■ Assignment:
When you retype the data, keep every line exactly as it appears.
=== Section Start ===
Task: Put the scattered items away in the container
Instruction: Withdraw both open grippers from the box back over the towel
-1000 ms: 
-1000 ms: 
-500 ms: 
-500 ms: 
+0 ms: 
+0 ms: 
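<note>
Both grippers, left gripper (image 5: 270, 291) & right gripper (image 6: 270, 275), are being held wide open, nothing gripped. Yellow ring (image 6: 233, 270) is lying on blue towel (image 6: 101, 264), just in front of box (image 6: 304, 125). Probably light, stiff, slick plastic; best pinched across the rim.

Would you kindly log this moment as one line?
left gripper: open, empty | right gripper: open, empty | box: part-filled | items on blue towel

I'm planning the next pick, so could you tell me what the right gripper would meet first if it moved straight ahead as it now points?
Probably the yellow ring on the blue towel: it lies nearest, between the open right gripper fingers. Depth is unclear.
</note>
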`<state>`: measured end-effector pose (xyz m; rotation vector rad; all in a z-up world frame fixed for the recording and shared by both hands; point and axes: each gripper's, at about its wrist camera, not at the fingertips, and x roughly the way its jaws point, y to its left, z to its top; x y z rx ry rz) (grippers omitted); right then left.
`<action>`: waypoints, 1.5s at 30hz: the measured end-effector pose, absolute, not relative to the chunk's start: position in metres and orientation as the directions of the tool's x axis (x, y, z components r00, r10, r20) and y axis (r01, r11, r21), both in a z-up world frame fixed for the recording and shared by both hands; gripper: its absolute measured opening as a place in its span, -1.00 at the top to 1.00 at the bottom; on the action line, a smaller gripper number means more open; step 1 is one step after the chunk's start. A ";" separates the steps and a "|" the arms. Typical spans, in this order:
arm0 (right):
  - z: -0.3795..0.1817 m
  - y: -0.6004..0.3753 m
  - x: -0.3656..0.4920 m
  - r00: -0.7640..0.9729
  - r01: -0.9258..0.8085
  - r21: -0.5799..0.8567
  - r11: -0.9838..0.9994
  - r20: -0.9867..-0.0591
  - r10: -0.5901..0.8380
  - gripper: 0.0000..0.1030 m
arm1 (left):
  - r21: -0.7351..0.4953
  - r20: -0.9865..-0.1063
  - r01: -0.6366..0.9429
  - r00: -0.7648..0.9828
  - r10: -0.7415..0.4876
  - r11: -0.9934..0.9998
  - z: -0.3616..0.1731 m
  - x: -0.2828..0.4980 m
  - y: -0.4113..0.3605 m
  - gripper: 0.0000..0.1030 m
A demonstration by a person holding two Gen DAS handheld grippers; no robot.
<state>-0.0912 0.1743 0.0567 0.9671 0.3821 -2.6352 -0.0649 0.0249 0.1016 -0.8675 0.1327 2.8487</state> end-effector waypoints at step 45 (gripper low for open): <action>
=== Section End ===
■ Answer below:
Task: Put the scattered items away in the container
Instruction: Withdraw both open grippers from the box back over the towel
-1000 ms: 
-1000 ms: 
-500 ms: 
-500 ms: 
+0 ms: 
+0 ms: 
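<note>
Both grippers, left gripper (image 5: 270, 291) & right gripper (image 6: 270, 275), are being held wide open, nothing gripped. Yellow ring (image 6: 233, 270) is lying on blue towel (image 6: 101, 264), just in front of box (image 6: 304, 125). Probably light, stiff, slick plastic; best pinched across the rim.

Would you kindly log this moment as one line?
left gripper: open, empty | right gripper: open, empty | box: part-filled | items on blue towel

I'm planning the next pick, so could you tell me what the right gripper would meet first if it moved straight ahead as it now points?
Probably the yellow ring on the blue towel: it lies nearest, between the open right gripper fingers. Depth is unclear.
</note>
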`<state>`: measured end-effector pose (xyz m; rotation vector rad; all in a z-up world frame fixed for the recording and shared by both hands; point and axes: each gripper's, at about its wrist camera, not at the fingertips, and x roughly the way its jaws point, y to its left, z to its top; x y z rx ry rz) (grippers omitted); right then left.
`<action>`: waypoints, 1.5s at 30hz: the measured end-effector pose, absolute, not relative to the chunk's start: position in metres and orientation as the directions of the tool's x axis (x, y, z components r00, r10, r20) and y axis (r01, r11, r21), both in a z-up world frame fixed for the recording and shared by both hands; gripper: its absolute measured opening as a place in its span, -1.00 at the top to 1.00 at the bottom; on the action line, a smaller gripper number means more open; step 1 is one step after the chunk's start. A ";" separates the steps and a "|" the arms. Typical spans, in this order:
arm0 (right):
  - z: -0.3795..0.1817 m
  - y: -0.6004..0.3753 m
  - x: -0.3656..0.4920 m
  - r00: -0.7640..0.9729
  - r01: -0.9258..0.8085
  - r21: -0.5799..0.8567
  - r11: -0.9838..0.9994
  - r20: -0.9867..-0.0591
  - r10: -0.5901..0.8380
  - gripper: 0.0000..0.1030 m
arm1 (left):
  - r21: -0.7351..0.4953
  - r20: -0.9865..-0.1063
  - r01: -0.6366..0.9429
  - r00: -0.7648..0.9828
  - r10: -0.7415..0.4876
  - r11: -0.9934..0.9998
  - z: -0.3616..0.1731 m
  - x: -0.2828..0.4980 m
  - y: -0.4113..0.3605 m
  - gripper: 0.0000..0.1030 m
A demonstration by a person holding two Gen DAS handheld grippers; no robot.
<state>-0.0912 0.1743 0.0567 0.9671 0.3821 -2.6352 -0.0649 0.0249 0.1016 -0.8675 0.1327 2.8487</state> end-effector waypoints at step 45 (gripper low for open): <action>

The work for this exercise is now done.